EXERCISE REQUIREMENTS — A verbatim copy of the listing is needed; pictures are to be left out.

PROVIDED MATERIAL —
———

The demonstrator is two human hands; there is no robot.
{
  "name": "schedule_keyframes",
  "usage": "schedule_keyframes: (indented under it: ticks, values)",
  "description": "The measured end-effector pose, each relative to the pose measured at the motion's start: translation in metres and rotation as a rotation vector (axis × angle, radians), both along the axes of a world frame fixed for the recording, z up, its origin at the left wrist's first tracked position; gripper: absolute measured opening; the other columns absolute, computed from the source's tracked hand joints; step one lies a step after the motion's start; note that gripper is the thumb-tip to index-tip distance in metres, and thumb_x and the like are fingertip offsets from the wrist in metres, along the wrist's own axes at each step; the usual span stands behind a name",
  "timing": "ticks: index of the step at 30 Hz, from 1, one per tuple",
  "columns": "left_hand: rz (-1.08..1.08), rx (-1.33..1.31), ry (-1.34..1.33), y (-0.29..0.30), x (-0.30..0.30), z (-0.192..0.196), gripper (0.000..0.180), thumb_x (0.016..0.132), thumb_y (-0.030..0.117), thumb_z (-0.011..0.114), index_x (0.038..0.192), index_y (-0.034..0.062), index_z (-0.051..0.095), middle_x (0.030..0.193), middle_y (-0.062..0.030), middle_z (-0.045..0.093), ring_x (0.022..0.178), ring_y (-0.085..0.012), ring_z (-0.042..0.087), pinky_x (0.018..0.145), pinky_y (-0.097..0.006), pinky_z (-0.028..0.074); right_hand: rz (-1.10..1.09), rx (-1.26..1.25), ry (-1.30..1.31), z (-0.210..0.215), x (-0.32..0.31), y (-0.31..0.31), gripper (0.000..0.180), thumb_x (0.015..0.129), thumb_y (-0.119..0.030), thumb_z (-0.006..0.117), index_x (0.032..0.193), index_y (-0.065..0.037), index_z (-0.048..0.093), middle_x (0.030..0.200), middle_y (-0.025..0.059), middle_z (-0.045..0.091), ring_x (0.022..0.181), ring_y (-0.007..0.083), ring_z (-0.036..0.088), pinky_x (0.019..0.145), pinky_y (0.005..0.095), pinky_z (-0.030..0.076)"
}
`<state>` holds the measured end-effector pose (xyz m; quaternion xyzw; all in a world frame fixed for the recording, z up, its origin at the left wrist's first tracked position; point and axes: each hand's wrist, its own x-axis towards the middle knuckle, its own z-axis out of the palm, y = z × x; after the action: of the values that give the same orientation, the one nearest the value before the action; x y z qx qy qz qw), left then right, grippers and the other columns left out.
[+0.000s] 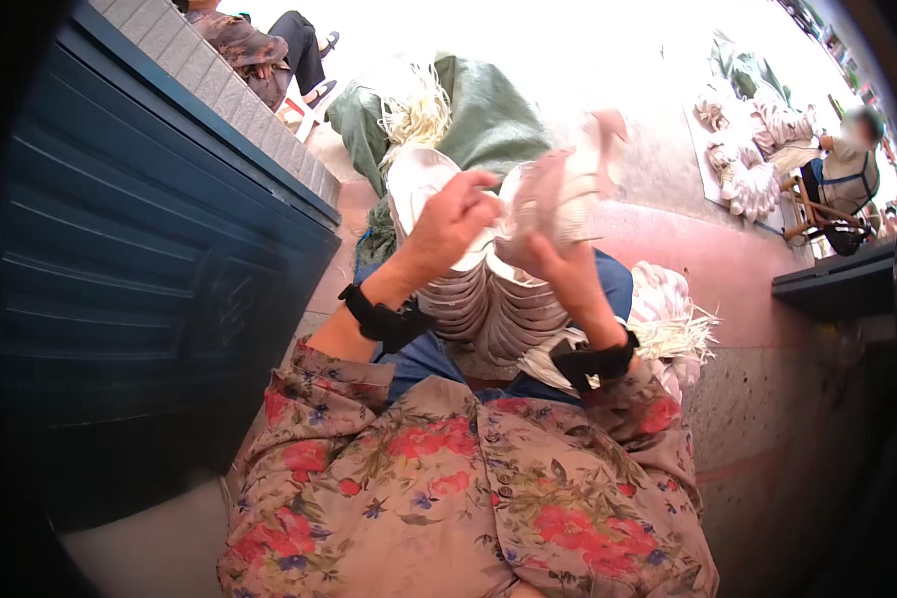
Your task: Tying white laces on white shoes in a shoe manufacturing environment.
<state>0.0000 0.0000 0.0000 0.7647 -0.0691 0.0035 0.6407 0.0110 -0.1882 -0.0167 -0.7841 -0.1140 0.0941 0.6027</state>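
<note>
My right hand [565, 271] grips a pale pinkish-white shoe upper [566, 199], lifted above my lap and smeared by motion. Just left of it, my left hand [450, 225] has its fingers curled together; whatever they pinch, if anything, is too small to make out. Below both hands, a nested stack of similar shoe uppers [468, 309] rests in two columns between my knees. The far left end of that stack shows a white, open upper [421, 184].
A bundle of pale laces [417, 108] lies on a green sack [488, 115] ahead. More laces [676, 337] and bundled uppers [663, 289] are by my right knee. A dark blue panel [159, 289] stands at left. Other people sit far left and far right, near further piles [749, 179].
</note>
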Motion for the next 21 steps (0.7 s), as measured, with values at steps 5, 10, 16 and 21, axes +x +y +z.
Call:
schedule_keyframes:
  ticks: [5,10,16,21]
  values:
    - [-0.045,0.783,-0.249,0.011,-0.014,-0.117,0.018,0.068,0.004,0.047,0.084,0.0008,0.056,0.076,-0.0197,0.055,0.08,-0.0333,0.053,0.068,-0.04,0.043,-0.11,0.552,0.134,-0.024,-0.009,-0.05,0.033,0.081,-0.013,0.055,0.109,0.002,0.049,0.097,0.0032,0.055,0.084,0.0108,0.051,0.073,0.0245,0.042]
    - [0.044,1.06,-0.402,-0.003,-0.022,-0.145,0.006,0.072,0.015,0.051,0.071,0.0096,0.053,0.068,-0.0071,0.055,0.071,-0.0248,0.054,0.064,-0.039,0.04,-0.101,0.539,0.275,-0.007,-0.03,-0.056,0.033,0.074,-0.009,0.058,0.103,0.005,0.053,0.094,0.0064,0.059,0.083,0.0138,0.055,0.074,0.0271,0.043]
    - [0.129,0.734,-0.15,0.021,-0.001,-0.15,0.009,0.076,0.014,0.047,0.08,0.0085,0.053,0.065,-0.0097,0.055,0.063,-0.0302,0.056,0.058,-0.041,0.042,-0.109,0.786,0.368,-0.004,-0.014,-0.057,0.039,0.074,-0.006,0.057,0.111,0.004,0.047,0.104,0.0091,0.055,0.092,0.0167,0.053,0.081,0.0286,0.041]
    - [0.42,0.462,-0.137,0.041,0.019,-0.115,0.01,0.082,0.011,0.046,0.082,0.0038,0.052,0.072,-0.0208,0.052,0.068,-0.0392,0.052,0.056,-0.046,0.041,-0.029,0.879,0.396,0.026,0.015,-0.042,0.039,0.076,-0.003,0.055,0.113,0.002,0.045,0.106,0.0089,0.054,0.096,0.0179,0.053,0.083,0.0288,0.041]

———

RESPONSE BOX —
The demonstrator is two human hands; there is no robot.
{
  "name": "schedule_keyframes",
  "usage": "schedule_keyframes: (indented under it: ticks, values)",
  "description": "The measured end-effector pose, each relative to the pose measured at the motion's start: translation in metres and rotation as a rotation vector (axis × angle, radians), both along the axes of a world frame fixed for the recording, z up, its origin at the left wrist's first tracked position; gripper: absolute measured opening; the other columns absolute, computed from the source's tracked hand joints; step one lies a step after the motion's start; note that gripper is the thumb-tip to index-tip distance in metres, and thumb_x and the like are fingertip offsets from the wrist in metres, along the wrist's own axes at each step; the usual span stands behind a name",
  "timing": "ticks: index of the step at 30 Hz, from 1, one per tuple",
  "columns": "left_hand: rz (-1.08..1.08), rx (-1.33..1.31), ry (-1.34..1.33), y (-0.29..0.30), x (-0.30..0.30), z (-0.192..0.196), gripper (0.000..0.180), thumb_x (0.016..0.132), thumb_y (-0.030..0.117), thumb_z (-0.011..0.114), index_x (0.038..0.192), index_y (-0.034..0.062), index_z (-0.051..0.095), middle_x (0.030..0.193), middle_y (-0.062..0.030), middle_z (-0.045..0.093), ring_x (0.022..0.178), ring_y (-0.085..0.012), ring_z (-0.042..0.087), pinky_x (0.018..0.145), pinky_y (-0.097..0.006), pinky_z (-0.028..0.074); right_hand: rz (-1.10..1.09), rx (-1.26..1.25), ry (-1.30..1.31), z (-0.210..0.215), x (-0.32..0.31), y (-0.31..0.31), gripper (0.000..0.180), thumb_x (0.015..0.129), thumb_y (-0.119..0.030), thumb_z (-0.006..0.117), index_x (0.032..0.193), index_y (-0.065..0.037), index_z (-0.048..0.093), middle_x (0.030..0.200), middle_y (-0.025..0.059), middle_z (-0.045..0.091), ring_x (0.022..0.181), ring_y (-0.007..0.083), ring_z (-0.036..0.088), pinky_x (0.019..0.145), pinky_y (0.005..0.095), pinky_z (-0.030..0.076)"
}
`<state>` holds the measured end-effector pose (xyz m; quaternion xyzw; all in a world frame fixed for the recording, z up, its origin at the left wrist's first tracked position; point and axes: each hand's wrist, its own x-axis towards the middle knuckle, its own z-axis out of the palm, y = z × x; after the action: of the values that give the same orientation, the one nearest the value before the action; x y z qx qy qz qw), left then right, grippers and the other columns left out.
[+0.000s] 
Your task: Tying white laces on white shoes in a shoe manufacturing environment.
<state>0.0000 0.0000 0.0000 0.7647 -0.0691 0.0035 0.6407 0.0110 -0.1882 -0.0167 -0.7841 -0.1140 0.0941 0.6027</state>
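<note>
My right hand [565, 271] grips a pale pinkish-white shoe upper [566, 199], lifted above my lap and smeared by motion. Just left of it, my left hand [450, 225] has its fingers curled together; whatever they pinch, if anything, is too small to make out. Below both hands, a nested stack of similar shoe uppers [468, 309] rests in two columns between my knees. The far left end of that stack shows a white, open upper [421, 184].
A bundle of pale laces [417, 108] lies on a green sack [488, 115] ahead. More laces [676, 337] and bundled uppers [663, 289] are by my right knee. A dark blue panel [159, 289] stands at left. Other people sit far left and far right, near further piles [749, 179].
</note>
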Motion for the next 21 steps (0.7 s), as measured, with values at steps 5, 10, 16 and 21, axes +x +y +z.
Call:
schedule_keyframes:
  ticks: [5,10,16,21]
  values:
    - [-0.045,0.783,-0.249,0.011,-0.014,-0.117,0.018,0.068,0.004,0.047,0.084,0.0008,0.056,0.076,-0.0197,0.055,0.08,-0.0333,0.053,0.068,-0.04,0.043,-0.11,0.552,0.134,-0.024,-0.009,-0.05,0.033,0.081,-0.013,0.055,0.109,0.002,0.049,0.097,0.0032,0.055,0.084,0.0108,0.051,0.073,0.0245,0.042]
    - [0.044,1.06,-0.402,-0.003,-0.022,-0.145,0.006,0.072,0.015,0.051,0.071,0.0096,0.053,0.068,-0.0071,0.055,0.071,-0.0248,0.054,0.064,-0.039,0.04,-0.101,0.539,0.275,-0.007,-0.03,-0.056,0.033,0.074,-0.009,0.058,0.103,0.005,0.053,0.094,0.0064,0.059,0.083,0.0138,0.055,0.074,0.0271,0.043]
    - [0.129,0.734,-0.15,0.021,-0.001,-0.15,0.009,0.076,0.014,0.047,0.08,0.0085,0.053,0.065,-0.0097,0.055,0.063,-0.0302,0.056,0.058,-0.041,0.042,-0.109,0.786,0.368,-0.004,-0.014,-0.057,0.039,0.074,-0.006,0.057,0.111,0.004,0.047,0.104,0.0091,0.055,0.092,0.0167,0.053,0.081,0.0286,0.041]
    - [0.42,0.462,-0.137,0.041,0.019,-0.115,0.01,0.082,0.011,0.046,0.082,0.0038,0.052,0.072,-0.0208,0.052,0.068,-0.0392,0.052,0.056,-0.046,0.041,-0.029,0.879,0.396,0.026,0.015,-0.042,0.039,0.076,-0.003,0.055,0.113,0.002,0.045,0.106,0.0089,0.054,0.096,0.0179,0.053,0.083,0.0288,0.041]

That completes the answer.